Compared to other mammals, monkeys are often long-lived. Life spans in the wild are difficult to gauge accurately, but in captivity some monkeys have survived to be more than 50 years old.

VI

Endangered Monkeys

In the tropics, monkeys have traditionally been hunted for food, but today they face a much graver threat through deforestation. Some species are able to survive in areas that have been selectively logged, but very few can survive where the forest is entirely removed.

The most endangered species of monkeys include the South American marmosets, which face the additional hazard of being captured and sold as pets.

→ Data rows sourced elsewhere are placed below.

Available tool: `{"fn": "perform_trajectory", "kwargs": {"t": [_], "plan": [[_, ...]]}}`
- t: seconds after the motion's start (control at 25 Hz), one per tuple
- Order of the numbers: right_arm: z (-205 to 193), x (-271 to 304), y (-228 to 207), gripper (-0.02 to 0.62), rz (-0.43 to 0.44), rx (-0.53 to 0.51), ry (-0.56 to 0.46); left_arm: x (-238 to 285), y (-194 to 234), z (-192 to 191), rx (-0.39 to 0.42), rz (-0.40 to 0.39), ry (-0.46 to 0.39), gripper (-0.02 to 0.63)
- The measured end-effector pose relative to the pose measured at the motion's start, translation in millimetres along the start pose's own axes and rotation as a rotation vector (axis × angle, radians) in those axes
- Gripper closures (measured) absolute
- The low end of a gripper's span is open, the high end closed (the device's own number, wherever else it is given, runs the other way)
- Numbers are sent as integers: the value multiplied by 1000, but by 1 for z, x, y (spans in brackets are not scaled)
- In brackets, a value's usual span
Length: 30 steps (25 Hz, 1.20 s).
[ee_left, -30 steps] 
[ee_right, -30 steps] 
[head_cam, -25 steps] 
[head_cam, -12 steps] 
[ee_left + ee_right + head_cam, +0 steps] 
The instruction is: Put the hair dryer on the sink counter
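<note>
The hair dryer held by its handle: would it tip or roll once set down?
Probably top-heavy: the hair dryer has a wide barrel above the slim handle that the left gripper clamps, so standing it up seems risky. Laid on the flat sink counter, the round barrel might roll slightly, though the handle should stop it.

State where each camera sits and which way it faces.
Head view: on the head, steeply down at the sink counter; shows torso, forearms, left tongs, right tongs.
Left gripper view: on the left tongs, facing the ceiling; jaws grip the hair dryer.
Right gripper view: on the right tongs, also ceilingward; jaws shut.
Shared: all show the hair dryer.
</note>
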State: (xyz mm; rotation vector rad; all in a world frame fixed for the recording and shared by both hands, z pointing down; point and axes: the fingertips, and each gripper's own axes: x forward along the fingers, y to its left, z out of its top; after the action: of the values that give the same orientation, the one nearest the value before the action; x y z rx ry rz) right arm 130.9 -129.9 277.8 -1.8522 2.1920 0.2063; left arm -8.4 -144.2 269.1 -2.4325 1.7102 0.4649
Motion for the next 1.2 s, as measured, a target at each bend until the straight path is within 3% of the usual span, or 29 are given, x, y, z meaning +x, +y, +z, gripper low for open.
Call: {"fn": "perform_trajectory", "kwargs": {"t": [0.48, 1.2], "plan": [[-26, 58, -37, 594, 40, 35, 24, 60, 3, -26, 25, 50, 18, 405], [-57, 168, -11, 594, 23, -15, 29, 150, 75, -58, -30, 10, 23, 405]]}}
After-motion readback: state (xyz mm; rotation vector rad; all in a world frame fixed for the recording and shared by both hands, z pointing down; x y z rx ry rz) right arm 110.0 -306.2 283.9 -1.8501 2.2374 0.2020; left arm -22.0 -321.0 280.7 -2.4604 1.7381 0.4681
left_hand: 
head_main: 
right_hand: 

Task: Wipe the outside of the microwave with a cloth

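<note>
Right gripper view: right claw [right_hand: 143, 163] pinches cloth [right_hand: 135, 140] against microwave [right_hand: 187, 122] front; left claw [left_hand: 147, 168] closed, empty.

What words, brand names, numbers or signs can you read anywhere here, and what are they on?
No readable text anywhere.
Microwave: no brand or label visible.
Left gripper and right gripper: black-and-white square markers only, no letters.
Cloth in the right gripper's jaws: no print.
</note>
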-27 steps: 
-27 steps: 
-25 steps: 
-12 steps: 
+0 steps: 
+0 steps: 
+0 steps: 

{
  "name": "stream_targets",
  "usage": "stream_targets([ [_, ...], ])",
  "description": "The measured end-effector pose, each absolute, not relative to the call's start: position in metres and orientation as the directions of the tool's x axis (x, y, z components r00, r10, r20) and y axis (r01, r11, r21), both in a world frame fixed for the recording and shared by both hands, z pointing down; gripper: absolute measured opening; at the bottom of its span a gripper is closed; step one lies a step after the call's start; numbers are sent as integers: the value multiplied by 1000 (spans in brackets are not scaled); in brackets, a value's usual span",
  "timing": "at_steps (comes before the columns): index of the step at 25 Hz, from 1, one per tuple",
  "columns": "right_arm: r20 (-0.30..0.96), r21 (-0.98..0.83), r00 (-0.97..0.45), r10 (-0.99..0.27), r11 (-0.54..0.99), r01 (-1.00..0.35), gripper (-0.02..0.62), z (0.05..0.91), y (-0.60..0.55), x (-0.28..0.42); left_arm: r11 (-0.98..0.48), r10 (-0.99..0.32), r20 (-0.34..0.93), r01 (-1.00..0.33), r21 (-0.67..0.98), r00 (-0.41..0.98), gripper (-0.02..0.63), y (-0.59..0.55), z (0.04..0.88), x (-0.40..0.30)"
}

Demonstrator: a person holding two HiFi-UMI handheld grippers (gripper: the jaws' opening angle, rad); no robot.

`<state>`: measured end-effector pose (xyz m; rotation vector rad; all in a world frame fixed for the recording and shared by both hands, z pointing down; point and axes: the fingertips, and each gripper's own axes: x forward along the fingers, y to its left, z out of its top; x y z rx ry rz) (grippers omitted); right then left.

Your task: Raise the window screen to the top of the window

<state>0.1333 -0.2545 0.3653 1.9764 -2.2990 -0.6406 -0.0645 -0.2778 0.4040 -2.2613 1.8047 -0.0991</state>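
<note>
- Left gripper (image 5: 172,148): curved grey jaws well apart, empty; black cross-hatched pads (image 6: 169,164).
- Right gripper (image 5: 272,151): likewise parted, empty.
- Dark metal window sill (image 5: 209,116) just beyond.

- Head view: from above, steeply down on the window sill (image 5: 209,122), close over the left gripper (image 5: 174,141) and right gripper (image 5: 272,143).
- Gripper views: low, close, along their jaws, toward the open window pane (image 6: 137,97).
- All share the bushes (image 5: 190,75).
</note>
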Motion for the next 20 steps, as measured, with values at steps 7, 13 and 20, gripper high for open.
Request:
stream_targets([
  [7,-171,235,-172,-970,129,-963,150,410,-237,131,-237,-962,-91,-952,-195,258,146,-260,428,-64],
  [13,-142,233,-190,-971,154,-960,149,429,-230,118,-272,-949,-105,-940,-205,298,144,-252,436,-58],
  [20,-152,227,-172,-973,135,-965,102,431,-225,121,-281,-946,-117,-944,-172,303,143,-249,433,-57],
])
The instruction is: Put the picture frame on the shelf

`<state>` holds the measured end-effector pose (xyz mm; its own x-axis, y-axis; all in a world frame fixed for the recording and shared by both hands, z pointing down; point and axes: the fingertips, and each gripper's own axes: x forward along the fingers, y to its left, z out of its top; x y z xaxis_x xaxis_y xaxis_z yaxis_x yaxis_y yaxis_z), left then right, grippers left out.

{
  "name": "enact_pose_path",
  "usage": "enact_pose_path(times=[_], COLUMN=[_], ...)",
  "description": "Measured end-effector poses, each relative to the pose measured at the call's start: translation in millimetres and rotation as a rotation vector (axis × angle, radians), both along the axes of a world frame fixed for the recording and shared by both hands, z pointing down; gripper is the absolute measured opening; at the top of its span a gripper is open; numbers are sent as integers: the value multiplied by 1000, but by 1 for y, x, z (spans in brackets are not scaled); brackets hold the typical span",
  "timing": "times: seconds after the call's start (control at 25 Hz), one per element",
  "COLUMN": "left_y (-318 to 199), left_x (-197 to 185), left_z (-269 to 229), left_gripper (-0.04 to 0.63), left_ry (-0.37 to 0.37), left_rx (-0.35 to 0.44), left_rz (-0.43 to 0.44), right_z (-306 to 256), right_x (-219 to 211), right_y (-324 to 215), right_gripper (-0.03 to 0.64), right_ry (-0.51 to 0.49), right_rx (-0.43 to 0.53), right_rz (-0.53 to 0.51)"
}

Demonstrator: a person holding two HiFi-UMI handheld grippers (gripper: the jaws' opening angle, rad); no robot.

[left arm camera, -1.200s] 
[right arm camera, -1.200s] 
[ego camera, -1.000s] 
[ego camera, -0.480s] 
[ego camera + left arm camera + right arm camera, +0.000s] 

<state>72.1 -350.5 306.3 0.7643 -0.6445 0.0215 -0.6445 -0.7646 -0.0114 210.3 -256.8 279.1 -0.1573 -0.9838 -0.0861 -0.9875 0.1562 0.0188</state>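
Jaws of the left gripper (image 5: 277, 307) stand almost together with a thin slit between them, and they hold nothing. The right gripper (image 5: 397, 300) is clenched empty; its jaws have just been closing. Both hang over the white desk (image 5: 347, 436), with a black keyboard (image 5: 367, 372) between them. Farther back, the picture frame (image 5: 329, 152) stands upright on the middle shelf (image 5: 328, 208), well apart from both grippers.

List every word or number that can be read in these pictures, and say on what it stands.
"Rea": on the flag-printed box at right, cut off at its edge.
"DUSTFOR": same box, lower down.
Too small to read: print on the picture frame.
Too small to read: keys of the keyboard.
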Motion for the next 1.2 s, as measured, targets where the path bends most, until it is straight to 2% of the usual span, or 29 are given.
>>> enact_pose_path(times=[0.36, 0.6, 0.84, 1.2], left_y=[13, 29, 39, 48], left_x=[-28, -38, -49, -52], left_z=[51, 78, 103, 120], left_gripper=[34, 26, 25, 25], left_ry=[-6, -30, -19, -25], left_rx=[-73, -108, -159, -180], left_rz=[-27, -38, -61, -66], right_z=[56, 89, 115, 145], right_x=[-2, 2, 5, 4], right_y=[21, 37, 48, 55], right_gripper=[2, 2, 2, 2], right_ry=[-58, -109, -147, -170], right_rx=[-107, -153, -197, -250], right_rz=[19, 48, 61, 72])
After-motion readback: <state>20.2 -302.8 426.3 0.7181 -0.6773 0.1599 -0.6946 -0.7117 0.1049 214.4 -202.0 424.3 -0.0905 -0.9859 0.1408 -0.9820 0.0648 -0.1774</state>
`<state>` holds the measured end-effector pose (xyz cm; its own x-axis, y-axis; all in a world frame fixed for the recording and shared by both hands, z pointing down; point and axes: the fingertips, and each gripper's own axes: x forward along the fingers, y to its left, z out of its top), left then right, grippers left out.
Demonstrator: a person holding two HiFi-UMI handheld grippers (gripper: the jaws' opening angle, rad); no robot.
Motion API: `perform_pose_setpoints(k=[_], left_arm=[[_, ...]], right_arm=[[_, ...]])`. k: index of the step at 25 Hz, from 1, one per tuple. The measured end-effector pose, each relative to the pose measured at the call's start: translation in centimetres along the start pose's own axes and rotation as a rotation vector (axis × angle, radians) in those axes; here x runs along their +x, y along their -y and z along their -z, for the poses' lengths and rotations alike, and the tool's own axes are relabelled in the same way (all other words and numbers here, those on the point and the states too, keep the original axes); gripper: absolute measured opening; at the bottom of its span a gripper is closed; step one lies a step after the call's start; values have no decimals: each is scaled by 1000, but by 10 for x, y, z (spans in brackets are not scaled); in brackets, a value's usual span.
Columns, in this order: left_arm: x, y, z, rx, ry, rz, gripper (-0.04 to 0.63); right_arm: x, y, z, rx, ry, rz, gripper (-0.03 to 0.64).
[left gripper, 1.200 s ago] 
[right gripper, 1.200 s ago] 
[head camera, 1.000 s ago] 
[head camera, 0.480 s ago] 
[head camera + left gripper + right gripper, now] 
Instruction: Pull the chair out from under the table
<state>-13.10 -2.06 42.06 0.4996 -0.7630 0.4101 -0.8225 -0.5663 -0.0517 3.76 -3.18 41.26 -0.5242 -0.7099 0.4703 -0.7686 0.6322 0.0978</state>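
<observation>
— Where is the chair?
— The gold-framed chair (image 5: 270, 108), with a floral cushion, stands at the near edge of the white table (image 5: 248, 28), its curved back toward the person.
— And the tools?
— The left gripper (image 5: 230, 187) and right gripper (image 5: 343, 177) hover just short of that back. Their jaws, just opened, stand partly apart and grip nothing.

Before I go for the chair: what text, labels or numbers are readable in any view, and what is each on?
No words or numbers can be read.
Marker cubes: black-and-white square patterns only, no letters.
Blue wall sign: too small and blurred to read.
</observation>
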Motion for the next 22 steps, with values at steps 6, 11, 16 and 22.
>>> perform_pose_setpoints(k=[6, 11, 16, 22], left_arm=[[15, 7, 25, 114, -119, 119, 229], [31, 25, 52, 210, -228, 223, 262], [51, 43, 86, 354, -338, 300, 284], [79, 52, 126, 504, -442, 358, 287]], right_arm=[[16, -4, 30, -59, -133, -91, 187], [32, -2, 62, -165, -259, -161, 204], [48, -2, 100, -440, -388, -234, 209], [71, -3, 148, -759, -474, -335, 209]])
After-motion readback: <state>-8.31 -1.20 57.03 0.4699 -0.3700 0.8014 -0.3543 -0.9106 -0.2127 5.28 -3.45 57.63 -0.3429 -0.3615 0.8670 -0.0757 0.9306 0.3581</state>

Many of Africa's forest-dwelling guenons and colobus monkeys are also endangered, partly through deforestation, but also by being hunted for their colorful pelts. In Asia, many of the macaques and langurs are endangered. The lion-tailed macaque, for example, which is found in southwest India and is thought to be the rarest Old World monkey, is in serious danger of extinction.

VII

New Species

New species of monkeys are rarely found, and when they are, their populations are usually so small that they are immediately classified as endangered species or threatened species. The most recent new species to be found, the highland mangabey (scientific classification Lophocebus kipunji), was reported in 2005 in southern Tanzania. Previously, the last new species to be found was in 1984 in Gabon. Scientists estimated that no more than 1,000 members of the highland mangabey exist.

Scientific classification: Monkeys belong to the Primate order. Marmosets make up the family Callitrichidae, Capuchin-like monkeys make up the family Cebidae, and Old World monkeys make up the family Cercopithecidae.